- Problem -
Retype the data below exactly, skipping pictures.

***

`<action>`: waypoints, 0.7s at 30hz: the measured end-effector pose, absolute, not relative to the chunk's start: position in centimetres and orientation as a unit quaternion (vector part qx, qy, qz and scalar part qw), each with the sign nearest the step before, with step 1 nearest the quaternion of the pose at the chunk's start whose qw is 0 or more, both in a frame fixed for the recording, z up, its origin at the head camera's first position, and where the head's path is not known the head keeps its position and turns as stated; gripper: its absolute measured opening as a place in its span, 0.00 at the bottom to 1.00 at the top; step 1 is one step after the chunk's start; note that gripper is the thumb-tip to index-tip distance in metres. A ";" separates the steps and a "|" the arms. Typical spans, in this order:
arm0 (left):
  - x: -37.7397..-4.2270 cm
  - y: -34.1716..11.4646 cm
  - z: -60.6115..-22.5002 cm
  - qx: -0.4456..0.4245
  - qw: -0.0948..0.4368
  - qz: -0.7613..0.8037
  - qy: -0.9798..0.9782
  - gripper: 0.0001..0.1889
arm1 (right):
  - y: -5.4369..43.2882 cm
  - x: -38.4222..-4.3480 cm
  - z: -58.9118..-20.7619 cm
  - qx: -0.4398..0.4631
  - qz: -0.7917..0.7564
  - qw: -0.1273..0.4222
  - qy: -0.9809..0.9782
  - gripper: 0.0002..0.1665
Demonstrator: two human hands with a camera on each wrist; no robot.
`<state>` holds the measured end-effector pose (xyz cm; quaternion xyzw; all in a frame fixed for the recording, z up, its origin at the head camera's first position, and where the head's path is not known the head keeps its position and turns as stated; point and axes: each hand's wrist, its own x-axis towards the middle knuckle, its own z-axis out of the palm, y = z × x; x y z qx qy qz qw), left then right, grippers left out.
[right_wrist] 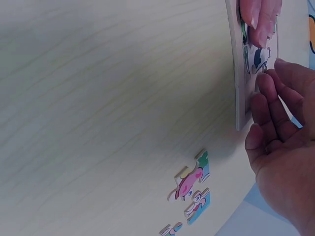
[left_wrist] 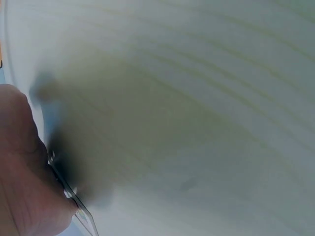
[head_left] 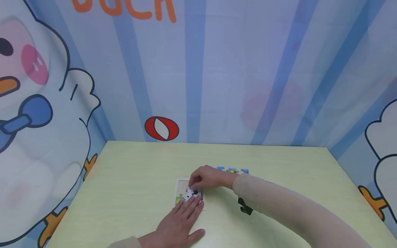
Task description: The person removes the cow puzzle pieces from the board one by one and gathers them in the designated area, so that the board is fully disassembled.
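Observation:
A shallow puzzle tray with a pale rim lies on the table, partly filled with pieces showing a black-and-white spotted picture and some green. My left hand rests with straight fingers across the near pieces. At the far right of the tray is my right hand, its fingers curled and its thumb and fingertips pinching a black-and-white puzzle piece at its edge. The right wrist view also has the left fingertips on the pieces. In the left wrist view, the left hand shows beside the blurred tray edge.
Several loose puzzle pieces lie behind the right forearm; the right wrist view shows a pink-patterned piece among them. A pale wooden table extends around the tray. A printed curtain with blue stripes hangs behind it.

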<state>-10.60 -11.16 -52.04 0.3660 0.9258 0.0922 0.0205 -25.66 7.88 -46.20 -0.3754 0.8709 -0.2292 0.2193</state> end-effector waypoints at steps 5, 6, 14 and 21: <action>-10.6 -11.1 -52.0 0.363 0.032 0.098 0.926 0.42 | 7.7 -25.5 -46.0 -0.361 -0.234 0.230 0.873 0.04; -10.6 -11.1 -52.0 0.362 0.035 0.101 0.926 0.43 | 7.7 -25.5 -46.0 -0.359 -0.235 0.232 0.873 0.04; -10.5 -10.9 -51.8 0.356 0.039 0.112 0.927 0.42 | 7.4 -25.6 -46.1 -0.353 -0.232 0.241 0.874 0.03; -10.3 -10.2 -51.5 0.366 -0.028 0.090 0.926 0.40 | 7.3 -25.7 -46.3 -0.353 -0.235 0.247 0.871 0.03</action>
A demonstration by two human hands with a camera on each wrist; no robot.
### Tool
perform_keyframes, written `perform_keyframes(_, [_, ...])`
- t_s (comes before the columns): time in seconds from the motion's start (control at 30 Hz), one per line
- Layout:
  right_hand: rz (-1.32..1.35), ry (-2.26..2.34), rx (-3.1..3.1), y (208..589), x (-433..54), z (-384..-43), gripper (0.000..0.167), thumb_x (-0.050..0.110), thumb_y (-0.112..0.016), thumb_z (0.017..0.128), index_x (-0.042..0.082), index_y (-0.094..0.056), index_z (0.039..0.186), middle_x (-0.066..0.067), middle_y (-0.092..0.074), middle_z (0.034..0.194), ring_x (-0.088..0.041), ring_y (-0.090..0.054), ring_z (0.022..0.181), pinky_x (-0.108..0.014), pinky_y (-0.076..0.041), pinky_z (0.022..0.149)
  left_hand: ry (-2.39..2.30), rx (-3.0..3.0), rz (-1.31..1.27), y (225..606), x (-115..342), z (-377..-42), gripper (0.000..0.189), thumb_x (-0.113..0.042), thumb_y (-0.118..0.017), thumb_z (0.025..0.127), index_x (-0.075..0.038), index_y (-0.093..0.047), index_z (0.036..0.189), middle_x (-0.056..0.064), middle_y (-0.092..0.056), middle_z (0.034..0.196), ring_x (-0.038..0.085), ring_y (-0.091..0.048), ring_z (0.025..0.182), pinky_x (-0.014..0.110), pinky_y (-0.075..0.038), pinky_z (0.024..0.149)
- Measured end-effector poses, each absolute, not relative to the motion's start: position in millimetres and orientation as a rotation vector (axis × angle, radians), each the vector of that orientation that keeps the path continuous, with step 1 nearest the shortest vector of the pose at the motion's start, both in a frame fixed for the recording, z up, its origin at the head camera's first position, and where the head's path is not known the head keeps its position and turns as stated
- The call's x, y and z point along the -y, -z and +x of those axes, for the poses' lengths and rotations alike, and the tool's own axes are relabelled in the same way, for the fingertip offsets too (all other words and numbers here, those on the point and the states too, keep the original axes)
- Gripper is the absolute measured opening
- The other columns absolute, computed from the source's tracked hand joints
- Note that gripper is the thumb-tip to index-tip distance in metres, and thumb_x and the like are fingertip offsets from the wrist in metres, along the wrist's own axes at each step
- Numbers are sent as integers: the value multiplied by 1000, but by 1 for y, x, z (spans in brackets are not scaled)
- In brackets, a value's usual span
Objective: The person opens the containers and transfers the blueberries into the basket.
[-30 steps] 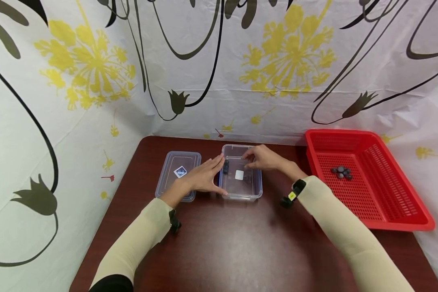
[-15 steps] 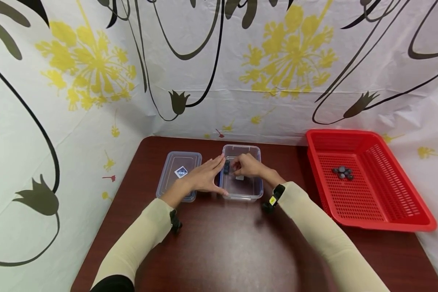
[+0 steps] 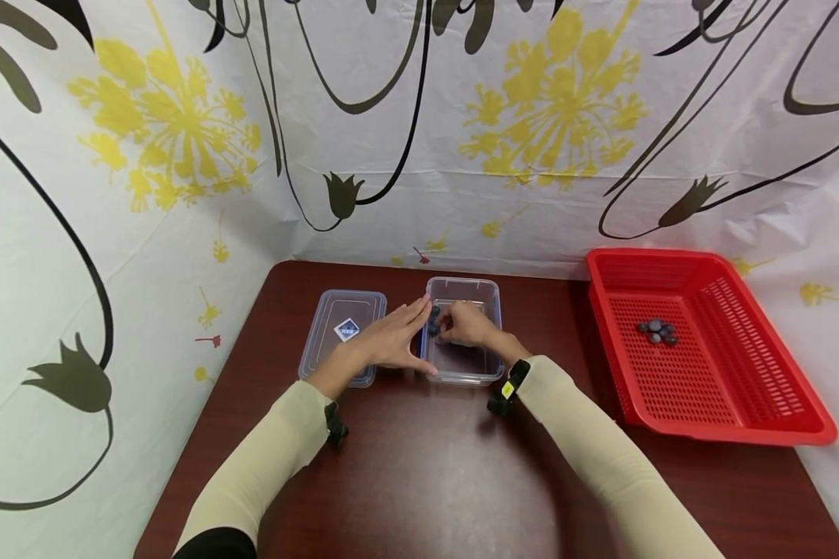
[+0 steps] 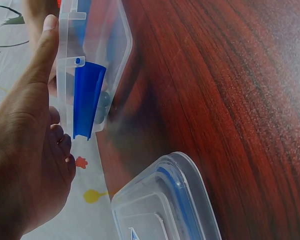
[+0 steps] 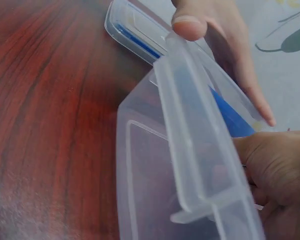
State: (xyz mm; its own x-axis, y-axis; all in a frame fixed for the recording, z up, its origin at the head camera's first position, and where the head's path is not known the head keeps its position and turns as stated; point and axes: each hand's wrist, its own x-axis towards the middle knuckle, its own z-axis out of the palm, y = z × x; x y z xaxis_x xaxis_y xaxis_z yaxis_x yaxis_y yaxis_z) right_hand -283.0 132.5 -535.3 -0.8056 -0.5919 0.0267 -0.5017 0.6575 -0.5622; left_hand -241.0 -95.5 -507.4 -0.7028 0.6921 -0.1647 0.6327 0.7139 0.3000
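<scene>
A clear plastic box (image 3: pixel 461 376) with blue side clips stands on the table. My left hand (image 3: pixel 391 338) rests along its left rim, fingers extended and thumb spread toward the front corner. Inside, my right hand (image 3: pixel 467 324) reaches down with curled fingers close to the left wall. Its fingertips are hidden, so I cannot tell whether they pinch anything. Several dark round marbles (image 3: pixel 433 312) lie along that wall; in the left wrist view, marbles (image 4: pixel 103 102) show through the plastic behind the blue clip (image 4: pixel 87 100).
The box's lid (image 3: pixel 322 341), bearing a blue-and-white label, lies left of the box, partly under my left forearm. A red perforated basket (image 3: pixel 706 388) stands on the right with several dark marbles (image 3: pixel 656 330) in it. Patterned cloth hangs behind the brown table (image 3: pixel 405 481).
My right hand has moved left and down from the box's right side to the marbles by its left wall. My left hand has stayed on the rim.
</scene>
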Motion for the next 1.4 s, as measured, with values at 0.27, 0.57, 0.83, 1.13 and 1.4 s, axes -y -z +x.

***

- Exercise answer -
`<action>`: waypoints, 0.7s at 30hz: the measured end-effector pose, absolute, not relative to the chunk's start: position in centimetres and orientation as a unit quaternion (vector part qx, qy, qz and scalar part qw), each with the sign nearest the step before, with step 1 nearest the quaternion of the pose at the chunk's start whose qw is 0 or more, both in a frame fixed for the recording, z up, its origin at the head camera's first position, and where the head's path is not known the head keeps its position and turns as stated; gripper: its absolute measured opening as a place in its span, 0.00 at the bottom to 1.00 at the top; step 1 is one step after the chunk's start; note that gripper is the thumb-tip to index-tip distance in metres. A ";" separates the steps and a "|" the arms. Typical spans, in this order:
arm0 (left):
  - x: -37.7397..-4.2270 cm
  - y: -34.1716..11.4646 cm
  - z: -60.6115..-22.5002 cm
  - qx: -0.4456..0.4245
  - qw: -0.0948..0.4368
  - qz: -0.7613..0.8037
  - qy: -0.9798..0.9782
  - gripper: 0.0001..0.1889
arm1 (right):
  - y: -5.4369..43.2882 cm
  - x: -38.4222..-4.3480 cm
  - z: -58.9118..-20.7619 cm
  - qx: -0.4398..0.4631
  - qz: -0.7917..0.7564
  - qw: -0.1273..0.4222
  - qy: -0.9809..0.9782
  - gripper: 0.0002..0.1665
Demonstrator: two human hands with a camera on each wrist; no robot.
`<state>` holds the measured end-effector pose (xyz cm; quaternion xyzw; all in a frame fixed for the recording, z up, its origin at the head camera's first position, and where the head's path is not known the head keeps its position and turns as stated; point and axes: each hand's wrist, its own x-axis towards the middle knuckle, its own z-axis out of the palm, y = z × x; x y z qx qy qz qw), left then right, grippers left out.
[right_wrist] 
[left_wrist] 
[head_left] 
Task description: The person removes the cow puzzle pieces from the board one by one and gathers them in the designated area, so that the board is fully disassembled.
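Observation:
A shallow puzzle tray with a pale rim lies on the table, partly filled with pieces showing a black-and-white spotted picture and some green. My left hand rests with straight fingers across the near pieces. At the far right of the tray is my right hand, its fingers curled and its thumb and fingertips pinching a black-and-white puzzle piece at its edge. The right wrist view also has the left fingertips on the pieces. In the left wrist view, the left hand shows beside the blurred tray edge.
Several loose puzzle pieces lie behind the right forearm; the right wrist view shows a pink-patterned piece among them. A pale wooden table extends around the tray. A printed curtain with blue stripes hangs behind it.
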
<state>-10.60 -11.16 -52.04 0.3660 0.9258 0.0922 0.0205 -25.66 7.88 -46.20 -0.3754 0.8709 -0.2292 0.2193</state> end-effector waypoints at steps 5, 6, 14 and 21: <action>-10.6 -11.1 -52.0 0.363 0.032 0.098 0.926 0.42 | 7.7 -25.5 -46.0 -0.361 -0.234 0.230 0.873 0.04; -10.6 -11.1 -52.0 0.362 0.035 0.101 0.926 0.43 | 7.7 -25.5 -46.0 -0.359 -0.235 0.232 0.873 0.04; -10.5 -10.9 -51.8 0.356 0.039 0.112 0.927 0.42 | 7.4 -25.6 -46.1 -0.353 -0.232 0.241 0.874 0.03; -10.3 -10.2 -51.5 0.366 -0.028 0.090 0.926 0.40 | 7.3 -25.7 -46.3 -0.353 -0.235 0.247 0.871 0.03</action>
A demonstration by two human hands with a camera on each wrist; no robot.
### Tool
perform_keyframes, written `perform_keyframes(_, [_, ...])`
- t_s (comes before the columns): time in seconds from the motion's start (control at 30 Hz), one per line
- Layout:
  right_hand: rz (-1.32..1.35), ry (-2.26..2.34), rx (-3.1..3.1), y (208..589), x (-433..54), z (-384..-43), gripper (0.000..0.167), thumb_x (-0.050..0.110), thumb_y (-0.112..0.016), thumb_z (0.017..0.128), index_x (-0.042..0.082), index_y (-0.094..0.056), index_z (0.039..0.186), middle_x (-0.066..0.067), middle_y (-0.092..0.074), middle_z (0.034..0.194), ring_x (-0.088..0.041), ring_y (-0.090..0.054), ring_z (0.022..0.181), pinky_x (-0.108..0.014), pinky_y (-0.076..0.041), pinky_z (0.022..0.149)
  left_hand: ry (-2.39..2.30), rx (-3.0..3.0), rz (-1.31..1.27), y (225..606), x (-115..342), z (-377..-42), gripper (0.000..0.189), thumb_x (-0.113..0.042), thumb_y (-0.118..0.017), thumb_z (0.025..0.127), index_x (-0.075..0.038), index_y (-0.093..0.047), index_z (0.036..0.189), middle_x (-0.056..0.064), middle_y (-0.092..0.056), middle_z (0.034..0.196), ring_x (-0.038..0.085), ring_y (-0.091..0.048), ring_z (0.025..0.182), pinky_x (-0.014..0.110), pinky_y (-0.075..0.038), pinky_z (0.024..0.149)
- Measured end-effector poses, each absolute, not relative to the motion's start: position in millimetres and orientation as a rotation vector (axis × angle, radians), each the vector of that orientation that keeps the path continuous, with step 1 nearest the shortest vector of the pose at the motion's start, both in a frame fixed for the recording, z up, its origin at the head camera's first position, and where the head's path is not known the head keeps its position and turns as stated
- The call's x, y and z point along the -y, -z and +x of those axes, for the poses' lengths and rotations alike, and the tool's own axes are relabelled in the same way, for the fingertip offsets too (all other words and numbers here, those on the point and the states too, keep the original axes)
- Gripper is the absolute measured opening
- The other columns absolute, computed from the source's tracked hand joints
- Note that gripper is the thumb-tip to index-tip distance in metres, and thumb_x and the like are fingertip offsets from the wrist in metres, along the wrist's own axes at each step
- Numbers are sent as integers: the value multiplied by 1000, but by 1 for y, x, z (spans in brackets are not scaled)
- In brackets, a value's usual span
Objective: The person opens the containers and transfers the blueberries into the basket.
[-30 steps] 
[-15 steps] 
[+0 steps] 
[+0 steps] 
[+0 steps] 
State: (xyz mm; its own x-axis, y-axis; all in a frame fixed for the recording, z up, its origin at the head camera's first position, and where the head's path is not known the head keeps its position and turns as stated; point and axes: each hand's wrist, its own x-axis towards the middle knuckle, its own z-axis out of the palm, y = z × x; x y z xaxis_x xaxis_y xaxis_z yaxis_x yaxis_y yaxis_z) right_hand -283.0 132.5 -535.3 -0.8056 -0.5919 0.0267 -0.5017 0.6575 -0.5622; left_hand -241.0 -95.5 -507.4 -0.7028 0.6921 -0.1647 0.6327 0.7139 0.3000
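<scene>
A clear plastic box (image 3: pixel 461 376) with blue side clips stands on the table. My left hand (image 3: pixel 391 338) rests along its left rim, fingers extended and thumb spread toward the front corner. Inside, my right hand (image 3: pixel 467 324) reaches down with curled fingers close to the left wall. Its fingertips are hidden, so I cannot tell whether they pinch anything. Several dark round marbles (image 3: pixel 433 312) lie along that wall; in the left wrist view, marbles (image 4: pixel 103 102) show through the plastic behind the blue clip (image 4: pixel 87 100).
The box's lid (image 3: pixel 322 341), bearing a blue-and-white label, lies left of the box, partly under my left forearm. A red perforated basket (image 3: pixel 706 388) stands on the right with several dark marbles (image 3: pixel 656 330) in it. Patterned cloth hangs behind the brown table (image 3: pixel 405 481).
My right hand has moved left and down from the box's right side to the marbles by its left wall. My left hand has stayed on the rim.
</scene>
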Motion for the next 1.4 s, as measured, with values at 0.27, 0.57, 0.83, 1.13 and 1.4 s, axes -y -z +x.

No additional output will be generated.